Required work: The required output is the exact run of lines below that opens at the line with "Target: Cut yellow" and closes at the line with "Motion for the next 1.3".

Material provided:
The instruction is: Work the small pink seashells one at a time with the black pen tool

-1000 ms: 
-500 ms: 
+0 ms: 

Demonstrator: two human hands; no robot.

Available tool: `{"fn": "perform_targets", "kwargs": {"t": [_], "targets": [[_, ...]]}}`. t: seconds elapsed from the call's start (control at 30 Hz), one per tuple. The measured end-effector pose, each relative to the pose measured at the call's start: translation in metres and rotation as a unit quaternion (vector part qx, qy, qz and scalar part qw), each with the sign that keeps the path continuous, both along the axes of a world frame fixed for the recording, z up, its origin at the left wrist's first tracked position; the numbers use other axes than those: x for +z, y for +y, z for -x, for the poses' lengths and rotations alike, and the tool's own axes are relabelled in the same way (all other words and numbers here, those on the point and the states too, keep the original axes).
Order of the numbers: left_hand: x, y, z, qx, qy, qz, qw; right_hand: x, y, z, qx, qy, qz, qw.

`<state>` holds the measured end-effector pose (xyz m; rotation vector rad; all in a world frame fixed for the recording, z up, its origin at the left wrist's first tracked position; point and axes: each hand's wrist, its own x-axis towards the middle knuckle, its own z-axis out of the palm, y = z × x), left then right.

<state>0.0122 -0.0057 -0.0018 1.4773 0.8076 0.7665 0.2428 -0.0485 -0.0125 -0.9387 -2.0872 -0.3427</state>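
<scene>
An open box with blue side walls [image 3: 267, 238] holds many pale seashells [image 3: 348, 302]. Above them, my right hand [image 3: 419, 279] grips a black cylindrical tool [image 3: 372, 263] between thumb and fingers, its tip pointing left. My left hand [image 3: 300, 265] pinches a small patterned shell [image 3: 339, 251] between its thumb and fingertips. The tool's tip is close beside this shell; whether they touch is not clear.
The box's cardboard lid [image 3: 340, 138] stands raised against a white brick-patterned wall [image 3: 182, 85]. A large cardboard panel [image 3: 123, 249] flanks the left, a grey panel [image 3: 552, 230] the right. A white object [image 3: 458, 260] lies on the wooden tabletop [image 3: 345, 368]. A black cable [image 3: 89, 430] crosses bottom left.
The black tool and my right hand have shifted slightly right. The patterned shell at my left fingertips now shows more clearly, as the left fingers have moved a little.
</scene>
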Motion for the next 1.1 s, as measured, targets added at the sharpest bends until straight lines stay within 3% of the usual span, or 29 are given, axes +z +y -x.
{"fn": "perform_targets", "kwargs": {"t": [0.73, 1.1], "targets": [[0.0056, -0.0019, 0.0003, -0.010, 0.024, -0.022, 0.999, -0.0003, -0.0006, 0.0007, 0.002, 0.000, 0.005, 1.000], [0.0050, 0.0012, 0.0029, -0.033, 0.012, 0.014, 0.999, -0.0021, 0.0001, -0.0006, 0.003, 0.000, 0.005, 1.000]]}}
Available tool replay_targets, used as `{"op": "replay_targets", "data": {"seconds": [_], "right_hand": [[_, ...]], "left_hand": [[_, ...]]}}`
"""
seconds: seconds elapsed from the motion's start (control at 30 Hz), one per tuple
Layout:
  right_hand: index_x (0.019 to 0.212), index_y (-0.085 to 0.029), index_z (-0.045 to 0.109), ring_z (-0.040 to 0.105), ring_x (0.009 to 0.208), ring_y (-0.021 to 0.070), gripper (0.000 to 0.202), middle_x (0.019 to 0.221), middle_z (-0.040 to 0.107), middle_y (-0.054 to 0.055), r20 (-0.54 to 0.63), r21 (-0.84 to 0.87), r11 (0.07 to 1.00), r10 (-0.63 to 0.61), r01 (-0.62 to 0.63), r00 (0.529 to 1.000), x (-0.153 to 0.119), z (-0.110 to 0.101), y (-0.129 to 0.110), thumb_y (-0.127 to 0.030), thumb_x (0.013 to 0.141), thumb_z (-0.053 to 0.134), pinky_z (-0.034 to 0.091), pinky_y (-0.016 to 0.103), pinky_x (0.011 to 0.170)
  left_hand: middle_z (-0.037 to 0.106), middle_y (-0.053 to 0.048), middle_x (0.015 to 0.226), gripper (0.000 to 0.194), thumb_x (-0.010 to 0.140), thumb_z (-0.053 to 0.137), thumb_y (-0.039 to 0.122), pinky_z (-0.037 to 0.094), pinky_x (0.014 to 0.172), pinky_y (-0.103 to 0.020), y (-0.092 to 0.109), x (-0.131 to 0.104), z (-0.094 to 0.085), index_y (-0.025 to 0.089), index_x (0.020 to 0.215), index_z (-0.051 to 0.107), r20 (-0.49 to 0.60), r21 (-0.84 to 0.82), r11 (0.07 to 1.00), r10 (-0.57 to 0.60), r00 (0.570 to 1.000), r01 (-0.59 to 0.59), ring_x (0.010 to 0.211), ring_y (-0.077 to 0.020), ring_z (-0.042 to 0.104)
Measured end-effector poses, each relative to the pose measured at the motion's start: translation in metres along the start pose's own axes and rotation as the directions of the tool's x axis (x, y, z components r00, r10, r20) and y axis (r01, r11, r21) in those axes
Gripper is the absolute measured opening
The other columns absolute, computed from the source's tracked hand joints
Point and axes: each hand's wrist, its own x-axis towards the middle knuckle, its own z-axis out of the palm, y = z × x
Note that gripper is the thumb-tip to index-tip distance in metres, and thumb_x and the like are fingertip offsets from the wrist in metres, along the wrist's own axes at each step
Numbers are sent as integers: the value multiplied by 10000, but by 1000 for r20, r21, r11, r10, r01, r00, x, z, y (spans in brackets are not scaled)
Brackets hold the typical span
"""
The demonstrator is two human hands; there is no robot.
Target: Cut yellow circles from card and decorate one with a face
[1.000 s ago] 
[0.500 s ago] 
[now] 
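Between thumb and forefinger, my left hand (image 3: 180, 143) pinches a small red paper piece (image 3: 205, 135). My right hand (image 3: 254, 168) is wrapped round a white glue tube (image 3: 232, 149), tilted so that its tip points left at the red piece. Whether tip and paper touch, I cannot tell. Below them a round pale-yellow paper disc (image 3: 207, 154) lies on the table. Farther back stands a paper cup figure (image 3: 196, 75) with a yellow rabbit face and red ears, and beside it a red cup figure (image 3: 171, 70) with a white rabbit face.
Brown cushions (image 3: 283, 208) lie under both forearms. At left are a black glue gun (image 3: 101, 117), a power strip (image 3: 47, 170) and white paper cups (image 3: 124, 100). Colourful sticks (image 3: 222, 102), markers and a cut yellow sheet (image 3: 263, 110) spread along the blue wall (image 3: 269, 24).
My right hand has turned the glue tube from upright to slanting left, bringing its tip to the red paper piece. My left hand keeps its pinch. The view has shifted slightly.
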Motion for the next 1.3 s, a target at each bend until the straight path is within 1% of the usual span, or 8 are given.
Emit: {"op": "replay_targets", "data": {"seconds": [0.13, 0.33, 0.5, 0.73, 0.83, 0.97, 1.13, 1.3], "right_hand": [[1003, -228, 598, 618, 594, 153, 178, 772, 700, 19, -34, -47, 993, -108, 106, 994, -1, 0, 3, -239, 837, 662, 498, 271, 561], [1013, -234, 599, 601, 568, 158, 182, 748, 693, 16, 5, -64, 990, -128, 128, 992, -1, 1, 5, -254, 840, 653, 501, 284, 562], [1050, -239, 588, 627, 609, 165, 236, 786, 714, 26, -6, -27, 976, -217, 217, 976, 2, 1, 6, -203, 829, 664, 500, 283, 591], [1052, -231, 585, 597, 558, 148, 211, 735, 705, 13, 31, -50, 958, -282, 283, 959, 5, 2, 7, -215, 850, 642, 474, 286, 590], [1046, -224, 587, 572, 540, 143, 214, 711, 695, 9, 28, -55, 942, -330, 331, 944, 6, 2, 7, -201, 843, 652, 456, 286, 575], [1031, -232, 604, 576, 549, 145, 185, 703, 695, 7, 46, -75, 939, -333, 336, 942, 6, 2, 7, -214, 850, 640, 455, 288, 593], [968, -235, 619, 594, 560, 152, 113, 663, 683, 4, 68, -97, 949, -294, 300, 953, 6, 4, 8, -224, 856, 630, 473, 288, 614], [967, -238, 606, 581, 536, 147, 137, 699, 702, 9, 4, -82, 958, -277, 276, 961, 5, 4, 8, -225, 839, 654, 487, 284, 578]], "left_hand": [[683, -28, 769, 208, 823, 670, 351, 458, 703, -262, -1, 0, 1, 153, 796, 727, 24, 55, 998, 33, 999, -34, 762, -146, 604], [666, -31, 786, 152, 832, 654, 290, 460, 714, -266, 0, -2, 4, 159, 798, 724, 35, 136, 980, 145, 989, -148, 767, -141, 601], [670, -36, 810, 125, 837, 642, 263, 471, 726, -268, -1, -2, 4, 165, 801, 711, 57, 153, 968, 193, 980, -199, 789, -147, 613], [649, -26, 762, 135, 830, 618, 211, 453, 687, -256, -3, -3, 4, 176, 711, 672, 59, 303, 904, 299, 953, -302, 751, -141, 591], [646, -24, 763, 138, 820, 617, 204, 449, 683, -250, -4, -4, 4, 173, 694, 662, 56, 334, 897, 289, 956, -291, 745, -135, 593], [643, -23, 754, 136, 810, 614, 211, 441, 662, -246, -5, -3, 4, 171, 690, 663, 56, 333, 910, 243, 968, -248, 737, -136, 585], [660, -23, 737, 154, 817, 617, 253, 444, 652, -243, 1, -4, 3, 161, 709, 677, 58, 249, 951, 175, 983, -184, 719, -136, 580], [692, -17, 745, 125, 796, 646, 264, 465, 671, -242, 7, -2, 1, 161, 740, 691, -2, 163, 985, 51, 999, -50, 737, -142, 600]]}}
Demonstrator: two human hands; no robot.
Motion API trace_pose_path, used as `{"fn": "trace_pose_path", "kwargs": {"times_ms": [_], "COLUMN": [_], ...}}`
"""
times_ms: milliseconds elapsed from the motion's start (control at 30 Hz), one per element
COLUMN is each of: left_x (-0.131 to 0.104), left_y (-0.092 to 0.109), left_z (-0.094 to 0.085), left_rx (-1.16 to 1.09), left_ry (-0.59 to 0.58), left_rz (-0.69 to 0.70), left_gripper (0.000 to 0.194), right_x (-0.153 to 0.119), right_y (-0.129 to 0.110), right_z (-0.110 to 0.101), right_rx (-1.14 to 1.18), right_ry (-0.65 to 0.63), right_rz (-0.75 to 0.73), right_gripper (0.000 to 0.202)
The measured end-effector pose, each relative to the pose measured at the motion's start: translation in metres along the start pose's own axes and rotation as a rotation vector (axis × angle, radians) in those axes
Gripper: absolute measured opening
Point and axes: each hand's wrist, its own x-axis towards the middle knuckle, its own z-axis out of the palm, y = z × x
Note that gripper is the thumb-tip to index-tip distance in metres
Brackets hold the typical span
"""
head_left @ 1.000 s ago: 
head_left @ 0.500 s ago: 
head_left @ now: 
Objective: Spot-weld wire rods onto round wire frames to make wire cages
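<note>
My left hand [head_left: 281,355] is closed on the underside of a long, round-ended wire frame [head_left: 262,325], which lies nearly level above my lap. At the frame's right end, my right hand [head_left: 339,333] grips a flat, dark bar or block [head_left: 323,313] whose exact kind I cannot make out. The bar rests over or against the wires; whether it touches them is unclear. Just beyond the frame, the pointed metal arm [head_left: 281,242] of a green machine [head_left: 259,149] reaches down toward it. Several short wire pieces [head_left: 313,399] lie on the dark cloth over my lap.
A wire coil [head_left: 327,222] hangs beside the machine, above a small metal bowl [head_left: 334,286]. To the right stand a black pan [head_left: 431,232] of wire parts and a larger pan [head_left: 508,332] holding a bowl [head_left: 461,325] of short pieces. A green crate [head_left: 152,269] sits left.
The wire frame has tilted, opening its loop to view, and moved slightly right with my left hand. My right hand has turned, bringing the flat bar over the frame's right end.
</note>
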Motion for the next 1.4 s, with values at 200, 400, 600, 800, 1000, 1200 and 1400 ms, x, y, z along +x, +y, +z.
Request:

Written response:
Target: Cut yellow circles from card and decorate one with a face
[1.000 s ago] 
[0.500 s ago] 
[now] 
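Between thumb and forefinger, my left hand (image 3: 180, 143) pinches a small red paper piece (image 3: 205, 135). My right hand (image 3: 254, 168) is wrapped round a white glue tube (image 3: 232, 149), tilted so that its tip points left at the red piece. Whether tip and paper touch, I cannot tell. Below them a round pale-yellow paper disc (image 3: 207, 154) lies on the table. Farther back stands a paper cup figure (image 3: 196, 75) with a yellow rabbit face and red ears, and beside it a red cup figure (image 3: 171, 70) with a white rabbit face.
Brown cushions (image 3: 283, 208) lie under both forearms. At left are a black glue gun (image 3: 101, 117), a power strip (image 3: 47, 170) and white paper cups (image 3: 124, 100). Colourful sticks (image 3: 222, 102), markers and a cut yellow sheet (image 3: 263, 110) spread along the blue wall (image 3: 269, 24).
My right hand has turned the glue tube from upright to slanting left, bringing its tip to the red paper piece. My left hand keeps its pinch. The view has shifted slightly.
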Motion for the next 1.3 s, a target at each bend until the straight path is within 1% of the usual span, or 8 are given.

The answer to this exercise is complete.